|
Home > Archive > Unix Shell > April 2005 > Script to read pdf files
You are viewing an archived Text-only version of the thread.
To view this thread in it's original format and/or if you want to reply to
this thread please [click here]
| Author |
Script to read pdf files
|
|
| Claus Dormeier 2005-04-25, 2:52 am |
| I am looking for a shell script which is able to read the content of a pdf file.
Is there a special script, or might I use standard shell commands.
Thanks, Claus
| |
| Alan Connor 2005-04-25, 7:55 am |
| On comp.unix.shell, in
<d6bb8e19.0504242338.100fa73a@posting.google.com>, "Claus
Dormeier" wrote:
> I am looking for a shell script which is able to
> read the content of a pdf file. Is there a special
> script, or might I use standard shell commands.
> Thanks, Claus
Normally, you'd use a PDF previewer, like gv, but you
probably know that.
Assuming you want to pull the text out of a PDF file for
further processing, there's this:
ps2ascii (1) - Ghostscript translator from PostScript
or PDF to ASCII
The output is not very good, basically un-formatted ascii.

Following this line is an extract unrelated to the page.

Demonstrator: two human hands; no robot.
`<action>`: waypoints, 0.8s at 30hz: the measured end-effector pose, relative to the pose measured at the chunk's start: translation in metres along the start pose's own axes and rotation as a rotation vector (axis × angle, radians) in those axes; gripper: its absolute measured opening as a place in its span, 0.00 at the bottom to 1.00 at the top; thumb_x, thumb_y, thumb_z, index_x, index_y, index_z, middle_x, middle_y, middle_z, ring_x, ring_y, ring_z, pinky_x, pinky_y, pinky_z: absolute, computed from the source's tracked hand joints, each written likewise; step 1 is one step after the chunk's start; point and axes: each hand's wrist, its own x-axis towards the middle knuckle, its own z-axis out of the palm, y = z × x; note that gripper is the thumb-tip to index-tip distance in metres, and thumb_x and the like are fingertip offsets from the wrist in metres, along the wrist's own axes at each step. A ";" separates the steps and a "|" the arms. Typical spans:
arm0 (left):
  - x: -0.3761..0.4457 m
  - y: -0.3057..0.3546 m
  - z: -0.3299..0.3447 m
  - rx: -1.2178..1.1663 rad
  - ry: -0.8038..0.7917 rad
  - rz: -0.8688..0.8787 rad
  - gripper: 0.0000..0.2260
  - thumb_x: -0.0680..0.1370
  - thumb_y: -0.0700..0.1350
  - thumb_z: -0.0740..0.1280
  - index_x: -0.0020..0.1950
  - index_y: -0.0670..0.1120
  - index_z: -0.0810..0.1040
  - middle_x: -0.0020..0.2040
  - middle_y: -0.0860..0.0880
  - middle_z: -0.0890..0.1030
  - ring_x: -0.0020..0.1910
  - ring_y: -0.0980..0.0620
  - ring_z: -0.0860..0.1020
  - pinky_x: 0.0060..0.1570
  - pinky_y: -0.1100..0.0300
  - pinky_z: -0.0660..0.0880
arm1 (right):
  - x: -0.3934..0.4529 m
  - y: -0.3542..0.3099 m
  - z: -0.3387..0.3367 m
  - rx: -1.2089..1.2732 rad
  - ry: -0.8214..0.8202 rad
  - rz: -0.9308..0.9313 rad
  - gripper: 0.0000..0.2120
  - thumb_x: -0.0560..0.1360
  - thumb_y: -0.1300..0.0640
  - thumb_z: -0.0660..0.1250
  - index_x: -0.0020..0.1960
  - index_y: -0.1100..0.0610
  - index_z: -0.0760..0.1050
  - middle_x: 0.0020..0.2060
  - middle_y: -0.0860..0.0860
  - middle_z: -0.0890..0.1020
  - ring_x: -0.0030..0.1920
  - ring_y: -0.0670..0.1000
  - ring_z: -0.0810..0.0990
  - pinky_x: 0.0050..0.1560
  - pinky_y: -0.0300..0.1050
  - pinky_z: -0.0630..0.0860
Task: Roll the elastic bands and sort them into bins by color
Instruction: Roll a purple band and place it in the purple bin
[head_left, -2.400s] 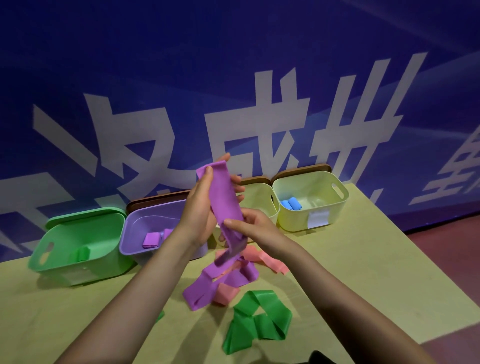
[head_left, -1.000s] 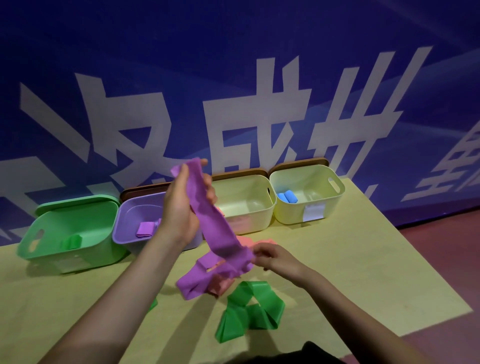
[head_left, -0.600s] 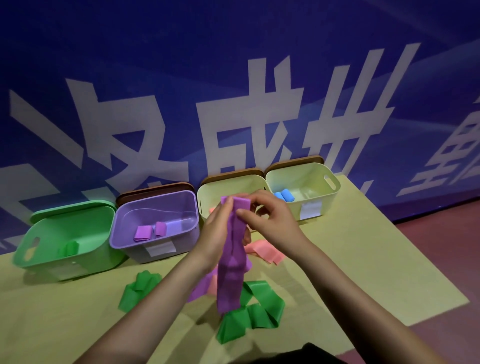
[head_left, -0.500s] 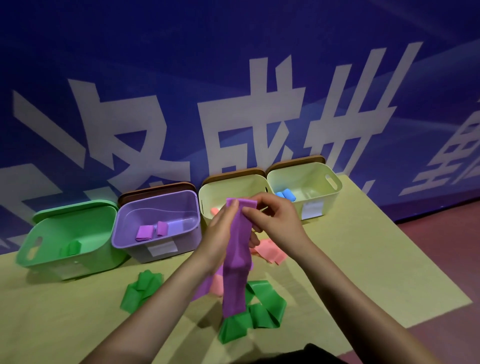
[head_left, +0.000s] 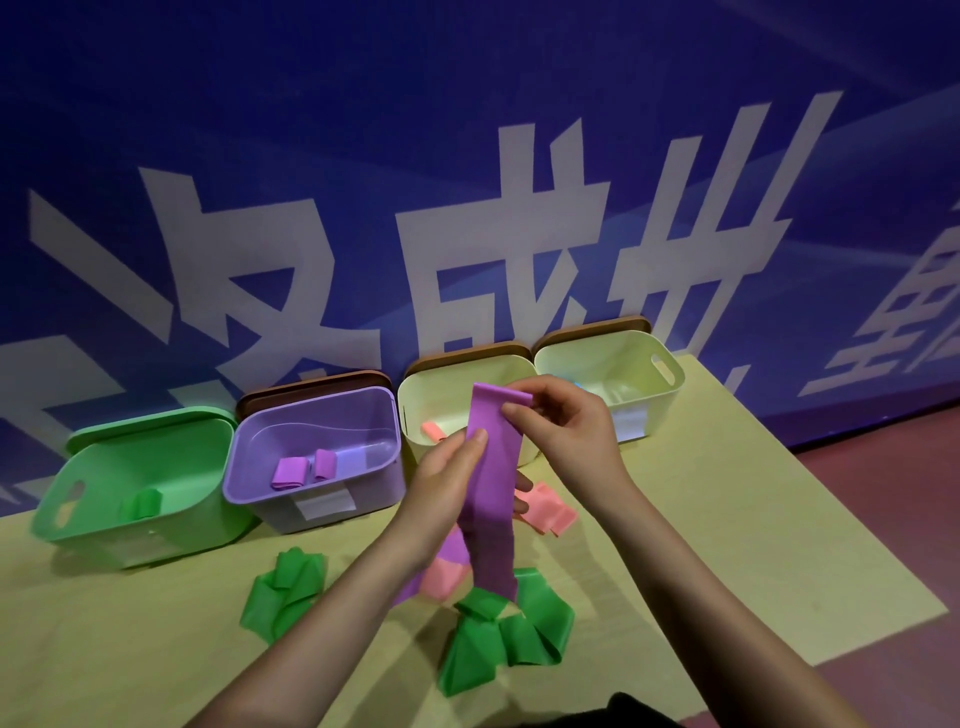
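Purple band (head_left: 491, 499): held upright, top edge pinched by right hand (head_left: 566, 441), left hand (head_left: 447, 483) gripping just below; tail hangs to table (head_left: 727, 519). Bare tabletop right of the grip. Below: two green bands (head_left: 285, 592), pink bands (head_left: 545, 512). Behind: four bins — green bin (head_left: 135, 499), one roll; purple bin (head_left: 311, 457), two rolls.

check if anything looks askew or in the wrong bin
The green bin is tipped toward the camera, unlike the upright purple bin. Rolls seen in bins match by color: purple in purple, green in green. Nothing else stands out.
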 end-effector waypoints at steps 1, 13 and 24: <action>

Here's another, this being the description of a Debian
package.
Package: pstotext
Installed-Size: 86
Maintainer: J.H.M. Dassen (Ray) <jdassen@debian.org>
Architecture: i386
Version: 1.8g-4
Depends: gs | gs-aladdin (>= 3.51), libc6 (>= 2.2.4-4)
Size: 30814
Description: Extract text from PostScript and PDF files. pstotext
extracts text (in the ISO 8859-1 character set) from a PostScript
or PDF (Portable Document Format) file. Thus, pstotext is similar
to the ps2ascii program that comes with ghostscript. The output
of pstotext is however better than that of ps2ascii, because
pstotext deals better with punctuation and ligatures.
endquote.
Hope this helps, Claus,
AC
| |
| Michael Vilain 2005-04-25, 5:53 pm |
| In article <d6bb8e19.0504242338.100fa73a@posting.google.com>,
1948@mailinator.com (Claus Dormeier) wrote:
> I am looking for a shell script which is able to read the content of a pdf
> file.
> Is there a special script, or might I use standard shell commands.
> Thanks, Claus
You install Acrobat Reader for your OS and install it. It can read the
PDF format. Or use a PERL CPAN module:
http://search.cpan.org/~antro/PDF-111/PDF.pm
--
DeeDee, don't press that button! DeeDee! NO! Dee...
|
|
|
|
|